But to reiterate, Mochizuki-san’s question is interesting, and one that researchers focused on the industry (as well as consulting companies and car company executives) have debated and continue to debate.

To return more narrowly to his query, the major electrical/electronics component suppliers have developed their own electric motors and specialized tooling (eg, for winding flat wires). It’s not clear though that they will dominate motors. There remain fundamentally different architectures, such as inductance versus permanent magnet motors, no standardization yet at even the level of the core technology, while packaging differs enough from vehicle to vehicle that there’s no standardization there, either. Will the car companies continue to make their own motors, using of course many purchased components, or turn to outside suppliers? I don’t think that will be apparent until 2030, after all sourcing component systems for EVs that will launch in 2023 has already been completed. It will take a couple model cycles – 8 years – for the dust to settle.

In contrast, drive electronics are outsourced, and I don’t believe that will change. The original EV1 team at GM stayed together in what is now Delphi and Aptiv. The other big players are also in the game, Bosch and Denso and Continental and Valeo. A lot of the value added will be in the IGBTs and other specialized chips. Since the start of the 1980s the auto industry has been a huge consumer of semiconductors, at one time Delphi was the 4th largest chip company globally. But to my knowledge they and other suppliers (eg, Denso) no longer run fabs (or only do so as they’re fully amortized legacy plants).

Battery cells are outsourced, except by the Chinese firm BYD, which began as a battery company, not a car company. In contrast, battery pack assembly is done in-house, again the packaging varies from car to car, and car companies know how to do assembly. That might change a bit, with outside firms supplying modules of cells that can then be assembled into packs. My hunch though is that in 2030 car companies will be making their own electric drive motors and assembling their own battery packs.
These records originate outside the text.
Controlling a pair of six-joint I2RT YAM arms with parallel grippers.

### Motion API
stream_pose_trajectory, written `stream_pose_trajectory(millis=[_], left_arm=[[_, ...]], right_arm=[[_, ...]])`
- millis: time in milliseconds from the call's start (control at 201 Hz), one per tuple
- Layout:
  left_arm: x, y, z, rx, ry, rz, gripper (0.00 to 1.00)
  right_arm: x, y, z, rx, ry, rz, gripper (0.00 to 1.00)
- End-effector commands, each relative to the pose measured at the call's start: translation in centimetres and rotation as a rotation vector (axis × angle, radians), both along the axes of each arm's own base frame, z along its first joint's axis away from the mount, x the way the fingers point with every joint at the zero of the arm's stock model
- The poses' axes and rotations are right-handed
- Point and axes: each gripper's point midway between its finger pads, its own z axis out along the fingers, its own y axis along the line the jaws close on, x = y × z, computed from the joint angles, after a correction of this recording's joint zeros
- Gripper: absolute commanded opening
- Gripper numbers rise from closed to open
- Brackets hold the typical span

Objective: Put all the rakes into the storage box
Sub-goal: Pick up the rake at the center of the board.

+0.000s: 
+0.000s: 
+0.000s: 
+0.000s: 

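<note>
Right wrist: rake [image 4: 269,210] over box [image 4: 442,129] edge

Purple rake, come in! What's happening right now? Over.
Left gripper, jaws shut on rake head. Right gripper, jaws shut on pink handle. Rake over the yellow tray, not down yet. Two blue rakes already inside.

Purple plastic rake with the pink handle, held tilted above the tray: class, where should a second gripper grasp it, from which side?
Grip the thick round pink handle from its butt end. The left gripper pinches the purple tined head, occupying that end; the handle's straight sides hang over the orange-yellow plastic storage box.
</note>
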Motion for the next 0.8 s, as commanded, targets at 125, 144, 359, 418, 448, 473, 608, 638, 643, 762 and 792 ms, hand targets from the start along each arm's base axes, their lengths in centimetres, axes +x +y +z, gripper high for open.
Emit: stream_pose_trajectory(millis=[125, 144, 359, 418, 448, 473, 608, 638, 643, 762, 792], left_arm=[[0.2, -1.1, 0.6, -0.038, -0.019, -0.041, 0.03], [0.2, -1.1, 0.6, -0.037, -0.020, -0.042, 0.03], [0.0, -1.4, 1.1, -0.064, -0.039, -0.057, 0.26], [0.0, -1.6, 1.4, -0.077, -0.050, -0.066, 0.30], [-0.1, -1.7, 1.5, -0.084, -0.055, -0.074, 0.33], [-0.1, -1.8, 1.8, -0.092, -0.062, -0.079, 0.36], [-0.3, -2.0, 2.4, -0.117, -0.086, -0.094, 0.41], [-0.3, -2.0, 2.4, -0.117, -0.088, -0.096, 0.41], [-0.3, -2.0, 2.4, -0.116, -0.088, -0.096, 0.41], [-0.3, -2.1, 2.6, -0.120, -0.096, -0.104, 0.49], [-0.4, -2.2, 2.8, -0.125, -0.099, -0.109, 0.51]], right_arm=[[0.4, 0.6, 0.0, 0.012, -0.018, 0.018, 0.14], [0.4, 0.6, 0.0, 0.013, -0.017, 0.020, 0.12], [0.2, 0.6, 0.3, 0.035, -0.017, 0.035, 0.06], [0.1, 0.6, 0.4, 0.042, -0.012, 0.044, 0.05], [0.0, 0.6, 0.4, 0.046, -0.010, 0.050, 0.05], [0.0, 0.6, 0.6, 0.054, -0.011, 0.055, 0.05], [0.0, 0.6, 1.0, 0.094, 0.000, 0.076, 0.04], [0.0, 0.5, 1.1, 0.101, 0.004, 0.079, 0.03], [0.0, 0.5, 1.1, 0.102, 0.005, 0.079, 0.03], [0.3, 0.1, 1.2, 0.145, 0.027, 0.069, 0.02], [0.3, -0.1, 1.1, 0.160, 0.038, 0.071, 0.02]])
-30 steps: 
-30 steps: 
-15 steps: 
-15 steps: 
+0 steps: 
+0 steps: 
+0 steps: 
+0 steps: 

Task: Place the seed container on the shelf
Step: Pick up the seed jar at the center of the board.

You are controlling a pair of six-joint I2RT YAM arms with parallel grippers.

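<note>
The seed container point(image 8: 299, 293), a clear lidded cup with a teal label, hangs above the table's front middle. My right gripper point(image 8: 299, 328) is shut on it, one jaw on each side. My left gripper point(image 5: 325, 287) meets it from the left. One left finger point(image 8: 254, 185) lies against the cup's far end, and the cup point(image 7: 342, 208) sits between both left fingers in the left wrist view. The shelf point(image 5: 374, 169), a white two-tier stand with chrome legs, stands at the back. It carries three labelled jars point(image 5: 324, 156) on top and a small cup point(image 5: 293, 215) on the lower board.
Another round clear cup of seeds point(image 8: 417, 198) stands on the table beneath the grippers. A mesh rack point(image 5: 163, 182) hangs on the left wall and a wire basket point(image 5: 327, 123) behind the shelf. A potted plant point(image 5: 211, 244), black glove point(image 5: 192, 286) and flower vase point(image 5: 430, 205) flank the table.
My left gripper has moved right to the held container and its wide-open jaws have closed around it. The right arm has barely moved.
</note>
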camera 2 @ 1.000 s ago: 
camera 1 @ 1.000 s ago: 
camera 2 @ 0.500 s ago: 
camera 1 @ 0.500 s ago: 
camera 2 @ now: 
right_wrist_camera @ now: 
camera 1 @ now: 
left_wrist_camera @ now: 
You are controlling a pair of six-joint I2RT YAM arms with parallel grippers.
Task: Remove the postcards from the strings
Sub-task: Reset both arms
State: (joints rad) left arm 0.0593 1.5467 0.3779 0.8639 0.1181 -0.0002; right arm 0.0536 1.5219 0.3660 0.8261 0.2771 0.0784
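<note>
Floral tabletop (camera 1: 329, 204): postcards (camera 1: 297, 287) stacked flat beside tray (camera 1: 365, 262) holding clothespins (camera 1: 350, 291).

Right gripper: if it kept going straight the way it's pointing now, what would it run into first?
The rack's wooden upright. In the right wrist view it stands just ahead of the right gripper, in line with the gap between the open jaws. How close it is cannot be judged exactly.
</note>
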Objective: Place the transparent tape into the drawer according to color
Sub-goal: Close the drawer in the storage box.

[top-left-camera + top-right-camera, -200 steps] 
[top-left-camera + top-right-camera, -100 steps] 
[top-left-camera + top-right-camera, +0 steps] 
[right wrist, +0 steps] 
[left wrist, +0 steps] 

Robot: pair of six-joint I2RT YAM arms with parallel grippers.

So … we won’t see a repeat of the FANUC case, no "disruption" here. And if I’m wrong, it’s likely to be a Chinese firm that will be the global gorilla, given the sheer number of players there trying out different approaches. If success is 99% perspiration, well, they’re more likely than anyone else to come up with the bits and pieces that produce a winner.

Mochizuki-san might be able to speak to that, the case of Kuka in industrial robots, which from touring factories is the big rival of FANUC. Why did they do so well, and not just FANUC. [Aside: Kuka is now Chinese-owned.]

mike smitka
now prof emeritus of economics
judge, automotive news PACE supplier innovation award
(with visits to suppliers in Japan and Korea in Nov 2019)
organizing team, June GERPISA 2020 auto industry research conference in Detroit

On Oct 27, 2019, at 9:42 PM, Minoru Mochizuki wrote:

There was a major metamorphosis occurred starting in 1960s in the worldwide machine tool industry. Up until 1950s, the world leaders by countries were US and Germany, providing all kinds of metal-cutting machines, large ones weighing hundreds of tons in weights for machining large components for electric generators and steam turbines, steel mills, ships and aircrafts, to small ones weighing less than a ton for machining small components such as precision shafts and screws. Those machine tools were controlled by skills of human operators.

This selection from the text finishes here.